In 2014, Ukrainian Prime Minister Arseniy Yatsenyuk raised the issue, to which the Russian Foreign Ministry responded at the time that Moscow reserves the right to insist that Ukraine immediately compensate $20 billion if Kiev returns to the “zero option” problem. In 2020, 2021 and 2022, Vladimir Putin reminded that Ukraine has still not ratified and acted on the signed document and continues to demand some of the assets of the former Soviet Union.

In the summer of 2022, Ukraine demanded the return of “at least a third of what is abroad (of the Soviet Union)”, including some facilities in the United Kingdom that Ukraine believes “were illegally registered to the Russian Federation”. The speaker of the State Duma, Vyacheslav Volodin, responded that Kiev should have taken on one third of the USSR debts before making such claims.

== Internal debt ==
On 13 March 1992, the CIS Council of Heads of Government signed the Agreement on Principles and Mechanism of Servicing the Internal Debt of the Former USSR.

On March 13, 1992 the CIS Council of Heads of Governments signed an Appeal of the Heads of Governments of the participant states of the Commonwealth of Independent States and the Republic of Georgia in connection with the adoption of the Agreement on Principles and Mechanism of Servicing the Internal Debt of the Former USSR.

== Domestic property and organizations ==
On 14 February 1992, the Heads of State instructed the heads of government and national (central) banks of the Commonwealth participating states to prepare within two weeks an interstate agreement on the division of assets and liabilities of the former State Bank of the USSR.

On 20 March 1992, the CIS Council of Heads of State signed an Agreement on the division of assets and liabilities of the former State Bank of the USSR between the central banks of the participant states of the Commonwealth of Independent States.

On 6 July 1992 the CIS Council of Heads of State signed the Agreement on Succession to the State Archives of the former Union of Soviet Socialist Republics.

On 9 October 1992, the CIS Council of Heads of State signed the Agreement on Mutual Recognition of Rights and Regulation of Property Relations.

== Legacy of the Russian Empire ==
In 1996, Paris and Moscow signed an accord for Russia to partly repay czarist bonds.
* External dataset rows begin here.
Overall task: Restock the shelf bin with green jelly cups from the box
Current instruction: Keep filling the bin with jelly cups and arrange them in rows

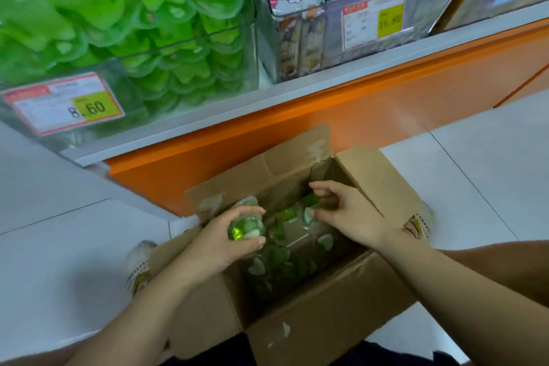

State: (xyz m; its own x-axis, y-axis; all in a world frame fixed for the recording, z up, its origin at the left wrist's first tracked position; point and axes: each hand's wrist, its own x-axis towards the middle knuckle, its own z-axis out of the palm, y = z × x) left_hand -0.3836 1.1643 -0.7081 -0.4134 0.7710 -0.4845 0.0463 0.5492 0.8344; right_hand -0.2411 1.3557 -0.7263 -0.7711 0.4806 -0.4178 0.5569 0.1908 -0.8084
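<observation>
An open cardboard box (320, 312) sits on the floor between my feet, with several green jelly cups (282, 258) lying at its bottom. My left hand (219, 246) grips a small stack of green jelly cups (245, 224) above the box's left side. My right hand (347, 214) reaches into the box's far right corner and pinches another green jelly cup (309, 208). The clear shelf bin (178, 47) at the upper left is piled high with green jelly cups behind a price tag (64, 102).
A neighbouring clear bin (356, 15) holds silver snack packets with a price label. The shelf has a grey edge (267, 101) over an orange base panel (371, 116). White floor tiles (490, 181) surround the box. My shoes (138, 264) flank it.
</observation>
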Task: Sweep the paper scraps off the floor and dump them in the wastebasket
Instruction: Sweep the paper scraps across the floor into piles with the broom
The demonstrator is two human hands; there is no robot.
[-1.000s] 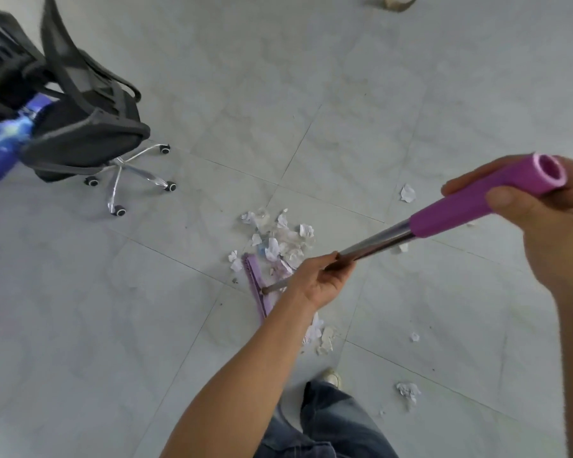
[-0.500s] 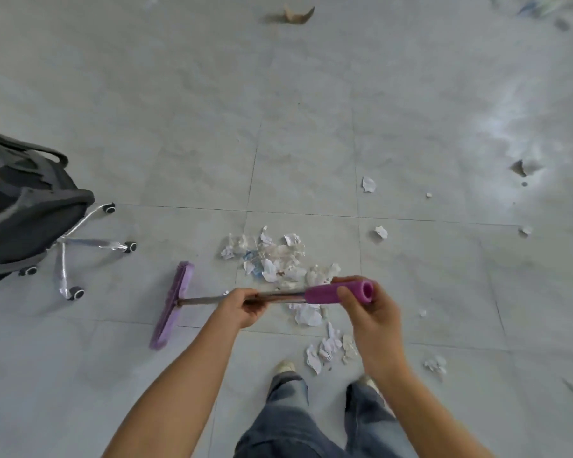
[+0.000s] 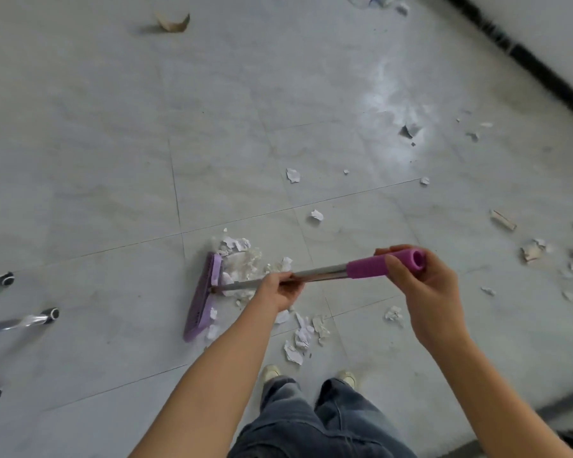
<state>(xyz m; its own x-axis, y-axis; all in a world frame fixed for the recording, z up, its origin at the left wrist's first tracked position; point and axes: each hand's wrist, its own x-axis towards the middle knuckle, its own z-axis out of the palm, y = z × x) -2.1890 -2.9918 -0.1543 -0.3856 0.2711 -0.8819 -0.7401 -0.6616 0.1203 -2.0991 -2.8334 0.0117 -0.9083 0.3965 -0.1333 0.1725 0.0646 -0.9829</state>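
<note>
Centrally, a person's two hands hold a broom [image 3: 325,272] low over a pale tiled floor [image 3: 113,166]. The left hand [image 3: 280,290] curls round the bare metal shaft about midway along its length. The right hand [image 3: 424,292] grips the purple sleeve [image 3: 369,267] at the top of the handle, with the thumb laid across the sleeve and the fingers wrapped behind it. The sleeve's open end shows just past the right hand's fingers.

The broom head [image 3: 203,300], also purple, lies on the floor beyond the left hand and to its left. One long side of it touches a heap of paper scraps [image 3: 242,259]. This heap sits between the broom head and the left hand and is partly hidden under the shaft.

A second, looser cluster of scraps [image 3: 300,337] lies just below the left hand, near the person's pale shoes [image 3: 272,371] and blue jeans [image 3: 311,424]. Two single scraps [image 3: 292,175] lie apart from the heap, farther out than both hands. More torn pieces [image 3: 533,251] are strewn well to the right of the right hand.

Chrome chair legs with black casters [image 3: 30,319] enter at the far left, well apart from the left hand. A brown cardboard fragment [image 3: 172,23] lies far beyond both hands, and a dark baseboard [image 3: 526,61] runs along the wall at the upper right.
</note>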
In 2010, Advokatskaya Gazeta, the newspaper of the Federal Chamber of Lawyers of the Russian Federation, reported that "In France, lawsuits were also filed against the Russian government, demanding repayment of the loan (in full). However, the court (in France) refused to recognize the Russian Federation as a guarantor for the issuance of the tsarist loans. According to the court's position, the actions of the Russian Empire are covered by diplomatic immunity, which the Russian Federation inherited as the legal successor of the Russian Empire and which neutralizes lawsuits directed against the Russian Federation."